Negotiation is a necessary life skill. Claudia Cogliser, a professor at Tech's Rawls College of Business said you need one thing to do it effectively.
"I don't care what the negotiation is, whether you're negotiating for a raise, your first job, buying a car or where you're going to go for dinner. You have to be prepared," Cogliser said.
She suggests starting by researching salary surveys.
"You want to know what it is for your job title, what it is for your area, so you know what your worth is," Cogliser said.
Prep the paperwork, and prime the mind.
"A rational perspective is better, not so much an emotional one and not so much appealing to higher authority.
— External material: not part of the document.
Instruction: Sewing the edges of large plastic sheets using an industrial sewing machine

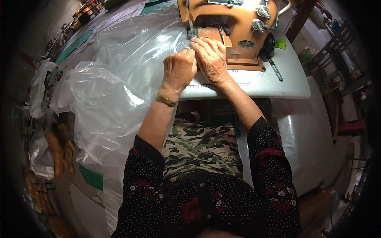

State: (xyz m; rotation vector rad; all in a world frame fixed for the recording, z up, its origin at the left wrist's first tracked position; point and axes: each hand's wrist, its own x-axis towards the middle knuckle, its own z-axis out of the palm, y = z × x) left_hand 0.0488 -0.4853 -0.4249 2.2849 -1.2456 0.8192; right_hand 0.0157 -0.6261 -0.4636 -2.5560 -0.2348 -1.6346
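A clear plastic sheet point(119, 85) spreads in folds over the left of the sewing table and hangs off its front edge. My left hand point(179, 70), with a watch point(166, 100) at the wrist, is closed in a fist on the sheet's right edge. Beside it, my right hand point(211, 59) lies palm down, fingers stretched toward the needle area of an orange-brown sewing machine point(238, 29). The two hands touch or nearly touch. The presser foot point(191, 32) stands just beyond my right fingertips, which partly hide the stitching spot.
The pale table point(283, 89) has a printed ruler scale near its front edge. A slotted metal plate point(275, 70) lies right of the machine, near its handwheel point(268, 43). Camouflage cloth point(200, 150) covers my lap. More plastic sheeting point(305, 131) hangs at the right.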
Determine what are the facts, what are you worth and why is it important that this be done," Cogliser said.
When it comes to negotiating dollar amount, one Columbia Business School study found avoiding round numbers results in a higher final settlement.
For example, instead of asking for $60,000, ask for $62,350.
"This notion of not using round numbers has been seen as effective. It indicates an element of precision," Cogliser said.
However, only to the extent that the offer is seen as legitimate.
"If it's seen as too extreme there's information then that you're not serious about negotiating, you don't know what you're talking about, and you're going to be inflexible. That can be a problem," Cogliser said.
For those nervous negotiaters, you might need to get out of your own way.
"You've got to learn what are the strategies, but you can't have a whole list of moves that are memorized. You just have to know what are the options available to me, and then you have to practice," Cogliser said.
A strategy of careful planning and research, combined with repetition and practice, can help navigate this sometimes intimidating conversation.